А. – А кто же еще, думали бы вы? Неужели Николев, Бобров, Долгорукий, Хвостов, Остолопов, Подшивалов, Никольский, Глинки, Шаховской, Воейков, Измайлов, Шаликов, Пушкин (В.), Катенин, Пнин, Буринский, Шатров, Горчаков, Бунина, Крюковской, Лобанов, Ф(?)едоров (Б. М.), Кокошкин, Ильин, Иванов и пр.?.. Пора бы уже и перестать беспокоить их почтенные и заслуженные имена нашим журнальным критикам и обозревателям, как оставила в покое забывшая о них публика… Сверх того, не все, что касается до литературы, входит в историю литературы: многое поступает в ведомство статистики литературы, которая занимается всеми книгами и всеми писателями без изъятия, подводя их под числа и итоги, иногда очень интересные и поучительные… Первый опыт такой статистики русской литературы составил г. Греч, под названием «Опыта краткой истории русской литературы», впрочем, довольно плохой даже и для статистики.
Б. – Но некоторые из них…
А. – Были люди с дарованием, хотите вы сказать? Правда; но их дарования так сильны, что не могли не быть замечены в свое время, и так слабы, что забылись еще прежде, чем кончили они свое поприще. Такие дарования – случайности, а не действительные явления. Действительно только то, что родится из важных причин и производит важные следствия. Если изучать все случайности, помнить их и говорить о них, – не станет веку человеческого, некогда будет заняться чем-нибудь дельным. Сверх того, написать мимоходом, между службою и картами, две-три песни, журнальную статейку, какую-нибудь сказку, которые бы обратили на автора минутное внимание толпы, еще не значит быть поэтом или даже и литератором…
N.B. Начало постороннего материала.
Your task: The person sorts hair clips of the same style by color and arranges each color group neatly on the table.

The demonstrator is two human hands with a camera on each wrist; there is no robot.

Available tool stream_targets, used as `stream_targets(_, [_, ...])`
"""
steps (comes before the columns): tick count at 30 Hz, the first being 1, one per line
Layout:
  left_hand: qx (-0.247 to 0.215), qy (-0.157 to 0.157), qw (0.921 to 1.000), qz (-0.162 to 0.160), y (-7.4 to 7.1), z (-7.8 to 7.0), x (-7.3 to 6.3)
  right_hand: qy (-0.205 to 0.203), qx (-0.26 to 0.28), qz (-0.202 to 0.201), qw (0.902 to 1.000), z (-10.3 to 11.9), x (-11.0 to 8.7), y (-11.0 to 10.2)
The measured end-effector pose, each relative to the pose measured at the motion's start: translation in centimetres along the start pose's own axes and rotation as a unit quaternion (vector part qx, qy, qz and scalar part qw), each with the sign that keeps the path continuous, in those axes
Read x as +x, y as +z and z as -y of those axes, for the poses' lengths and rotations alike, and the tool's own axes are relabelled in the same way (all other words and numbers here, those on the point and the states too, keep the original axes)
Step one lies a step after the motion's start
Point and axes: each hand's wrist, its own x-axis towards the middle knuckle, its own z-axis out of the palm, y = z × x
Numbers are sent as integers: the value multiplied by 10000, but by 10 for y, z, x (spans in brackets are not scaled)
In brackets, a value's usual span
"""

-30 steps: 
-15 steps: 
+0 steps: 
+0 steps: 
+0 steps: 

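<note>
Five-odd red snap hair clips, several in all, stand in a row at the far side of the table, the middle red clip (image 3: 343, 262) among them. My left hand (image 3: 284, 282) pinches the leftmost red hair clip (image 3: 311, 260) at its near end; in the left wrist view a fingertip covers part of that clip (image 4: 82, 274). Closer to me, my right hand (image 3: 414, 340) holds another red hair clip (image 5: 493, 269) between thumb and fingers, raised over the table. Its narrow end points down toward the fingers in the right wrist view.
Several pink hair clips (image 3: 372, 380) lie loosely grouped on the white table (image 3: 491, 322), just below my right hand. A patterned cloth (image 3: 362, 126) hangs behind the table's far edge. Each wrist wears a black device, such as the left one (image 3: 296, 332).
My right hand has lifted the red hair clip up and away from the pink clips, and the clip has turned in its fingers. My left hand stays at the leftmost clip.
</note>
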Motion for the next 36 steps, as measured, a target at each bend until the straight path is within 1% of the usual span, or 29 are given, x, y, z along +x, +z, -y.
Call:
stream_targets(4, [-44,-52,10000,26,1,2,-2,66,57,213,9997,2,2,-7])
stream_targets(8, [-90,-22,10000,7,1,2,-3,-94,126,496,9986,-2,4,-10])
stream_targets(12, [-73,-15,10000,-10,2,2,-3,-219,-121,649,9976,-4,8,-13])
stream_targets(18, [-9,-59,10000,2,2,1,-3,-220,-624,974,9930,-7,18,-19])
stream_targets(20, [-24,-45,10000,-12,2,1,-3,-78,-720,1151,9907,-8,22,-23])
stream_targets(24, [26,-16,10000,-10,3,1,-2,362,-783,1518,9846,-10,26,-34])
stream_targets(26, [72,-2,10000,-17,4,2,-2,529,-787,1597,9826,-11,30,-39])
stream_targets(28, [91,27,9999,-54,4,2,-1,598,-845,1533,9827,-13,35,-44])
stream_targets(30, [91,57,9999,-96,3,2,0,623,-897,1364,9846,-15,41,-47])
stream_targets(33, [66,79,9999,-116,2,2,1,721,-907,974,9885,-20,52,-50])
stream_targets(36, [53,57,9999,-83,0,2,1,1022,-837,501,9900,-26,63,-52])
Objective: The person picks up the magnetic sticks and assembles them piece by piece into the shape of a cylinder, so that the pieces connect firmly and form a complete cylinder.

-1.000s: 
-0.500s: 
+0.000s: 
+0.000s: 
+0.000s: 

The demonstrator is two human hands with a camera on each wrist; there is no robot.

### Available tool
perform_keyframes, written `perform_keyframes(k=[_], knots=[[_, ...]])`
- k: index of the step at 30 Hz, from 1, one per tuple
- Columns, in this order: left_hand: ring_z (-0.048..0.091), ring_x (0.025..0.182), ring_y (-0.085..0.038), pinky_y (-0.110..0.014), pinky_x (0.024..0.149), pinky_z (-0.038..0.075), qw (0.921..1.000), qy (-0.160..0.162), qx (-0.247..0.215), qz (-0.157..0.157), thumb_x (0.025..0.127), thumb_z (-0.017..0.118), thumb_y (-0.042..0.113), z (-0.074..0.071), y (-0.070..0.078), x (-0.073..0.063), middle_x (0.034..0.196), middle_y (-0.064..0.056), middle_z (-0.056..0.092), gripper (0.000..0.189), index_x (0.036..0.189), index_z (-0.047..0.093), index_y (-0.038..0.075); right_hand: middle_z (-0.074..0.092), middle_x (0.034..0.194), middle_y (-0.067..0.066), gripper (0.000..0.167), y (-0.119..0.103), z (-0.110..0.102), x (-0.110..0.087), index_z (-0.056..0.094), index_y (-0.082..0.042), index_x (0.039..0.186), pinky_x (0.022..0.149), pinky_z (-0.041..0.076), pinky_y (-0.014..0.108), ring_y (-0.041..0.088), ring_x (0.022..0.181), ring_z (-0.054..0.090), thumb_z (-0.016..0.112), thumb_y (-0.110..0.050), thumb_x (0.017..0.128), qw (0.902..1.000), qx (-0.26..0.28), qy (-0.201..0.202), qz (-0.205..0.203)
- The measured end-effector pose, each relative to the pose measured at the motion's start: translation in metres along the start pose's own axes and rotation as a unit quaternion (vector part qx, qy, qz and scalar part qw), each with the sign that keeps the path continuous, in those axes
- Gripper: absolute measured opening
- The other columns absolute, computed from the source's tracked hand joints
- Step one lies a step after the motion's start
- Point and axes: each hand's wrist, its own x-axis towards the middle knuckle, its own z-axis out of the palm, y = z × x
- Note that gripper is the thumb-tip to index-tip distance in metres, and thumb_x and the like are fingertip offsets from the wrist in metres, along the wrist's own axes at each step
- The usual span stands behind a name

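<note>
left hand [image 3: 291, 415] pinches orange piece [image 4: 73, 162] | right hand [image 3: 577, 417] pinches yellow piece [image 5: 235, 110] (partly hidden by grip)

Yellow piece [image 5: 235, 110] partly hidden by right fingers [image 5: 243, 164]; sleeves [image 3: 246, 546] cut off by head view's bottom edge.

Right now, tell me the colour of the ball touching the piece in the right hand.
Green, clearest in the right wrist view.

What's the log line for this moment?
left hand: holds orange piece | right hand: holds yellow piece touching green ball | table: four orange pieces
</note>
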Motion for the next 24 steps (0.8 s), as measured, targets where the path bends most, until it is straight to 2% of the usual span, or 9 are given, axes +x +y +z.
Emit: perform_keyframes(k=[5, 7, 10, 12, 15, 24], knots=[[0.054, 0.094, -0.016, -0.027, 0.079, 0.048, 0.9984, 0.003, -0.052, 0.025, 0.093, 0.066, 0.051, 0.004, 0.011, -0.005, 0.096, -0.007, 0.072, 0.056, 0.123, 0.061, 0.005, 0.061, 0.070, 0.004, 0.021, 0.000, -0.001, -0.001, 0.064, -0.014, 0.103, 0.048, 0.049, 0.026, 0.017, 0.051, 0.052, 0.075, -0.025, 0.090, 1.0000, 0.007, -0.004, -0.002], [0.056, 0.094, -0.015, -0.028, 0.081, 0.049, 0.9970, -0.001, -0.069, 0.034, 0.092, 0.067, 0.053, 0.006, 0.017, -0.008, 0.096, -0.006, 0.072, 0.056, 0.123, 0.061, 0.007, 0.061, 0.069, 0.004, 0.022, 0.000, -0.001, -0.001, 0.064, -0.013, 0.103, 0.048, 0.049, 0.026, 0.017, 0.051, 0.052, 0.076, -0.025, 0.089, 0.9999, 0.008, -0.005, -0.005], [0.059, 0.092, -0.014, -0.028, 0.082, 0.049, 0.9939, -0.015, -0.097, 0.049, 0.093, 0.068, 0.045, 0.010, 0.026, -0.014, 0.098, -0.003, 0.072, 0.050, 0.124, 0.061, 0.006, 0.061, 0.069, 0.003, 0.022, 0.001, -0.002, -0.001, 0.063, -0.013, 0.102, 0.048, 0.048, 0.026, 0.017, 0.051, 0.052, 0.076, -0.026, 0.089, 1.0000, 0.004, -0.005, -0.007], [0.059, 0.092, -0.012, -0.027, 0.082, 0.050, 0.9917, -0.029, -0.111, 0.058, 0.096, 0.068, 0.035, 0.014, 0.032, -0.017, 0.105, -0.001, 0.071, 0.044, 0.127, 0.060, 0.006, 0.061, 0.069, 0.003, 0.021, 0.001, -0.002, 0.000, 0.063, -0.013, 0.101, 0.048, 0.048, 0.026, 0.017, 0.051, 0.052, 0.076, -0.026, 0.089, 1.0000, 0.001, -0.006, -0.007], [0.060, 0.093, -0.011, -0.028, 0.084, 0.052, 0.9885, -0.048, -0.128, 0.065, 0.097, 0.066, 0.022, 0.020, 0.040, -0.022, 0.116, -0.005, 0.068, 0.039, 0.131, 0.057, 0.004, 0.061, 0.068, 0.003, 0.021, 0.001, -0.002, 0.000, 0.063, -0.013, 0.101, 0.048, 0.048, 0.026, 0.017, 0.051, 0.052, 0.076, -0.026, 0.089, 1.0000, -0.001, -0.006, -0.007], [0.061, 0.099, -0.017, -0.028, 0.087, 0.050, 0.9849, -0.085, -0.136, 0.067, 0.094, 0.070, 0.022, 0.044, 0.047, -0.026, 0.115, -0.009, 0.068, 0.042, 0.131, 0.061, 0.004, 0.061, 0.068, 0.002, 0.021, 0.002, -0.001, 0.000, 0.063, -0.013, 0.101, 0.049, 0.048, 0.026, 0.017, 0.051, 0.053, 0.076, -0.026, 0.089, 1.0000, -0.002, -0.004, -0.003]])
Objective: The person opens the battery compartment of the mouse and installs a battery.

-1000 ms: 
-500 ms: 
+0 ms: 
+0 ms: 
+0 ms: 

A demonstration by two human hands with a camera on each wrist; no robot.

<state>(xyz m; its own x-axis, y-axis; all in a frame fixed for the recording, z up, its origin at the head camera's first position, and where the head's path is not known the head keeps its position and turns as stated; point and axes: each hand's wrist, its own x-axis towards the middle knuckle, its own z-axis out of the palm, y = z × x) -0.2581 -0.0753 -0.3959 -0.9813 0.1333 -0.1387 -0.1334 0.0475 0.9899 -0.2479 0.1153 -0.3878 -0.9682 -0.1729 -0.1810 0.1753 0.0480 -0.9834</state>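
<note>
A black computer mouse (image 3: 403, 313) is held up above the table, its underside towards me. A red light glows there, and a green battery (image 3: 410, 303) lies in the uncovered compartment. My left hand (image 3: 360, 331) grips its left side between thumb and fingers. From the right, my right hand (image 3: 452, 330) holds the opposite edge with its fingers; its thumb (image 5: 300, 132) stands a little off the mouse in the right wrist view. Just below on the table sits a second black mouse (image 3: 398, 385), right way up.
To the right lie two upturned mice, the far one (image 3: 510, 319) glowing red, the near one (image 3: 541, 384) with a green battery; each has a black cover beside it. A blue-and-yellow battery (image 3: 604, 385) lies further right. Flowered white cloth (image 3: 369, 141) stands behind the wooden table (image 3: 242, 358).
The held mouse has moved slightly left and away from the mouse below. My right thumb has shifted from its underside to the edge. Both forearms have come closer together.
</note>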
Б. – Итак, перейдем к Пушкину.
А. – И поговорим о нем как можно меньше, потому что сказать о нем всего не успеешь и в целую жизнь. Пушкин принадлежит к вечно живущим и движущимся явлениям, не останавливающимся на той точке, на которой застала их смерть, но продолжающим развиваться в сознании общества. Каждая эпоха произносит о них свое суждение, и как бы ни верно поняла она их, но всегда оставит следующей за нею эпохе сказать что-нибудь новое и более верное, и ни одна и никогда не выскажет всего…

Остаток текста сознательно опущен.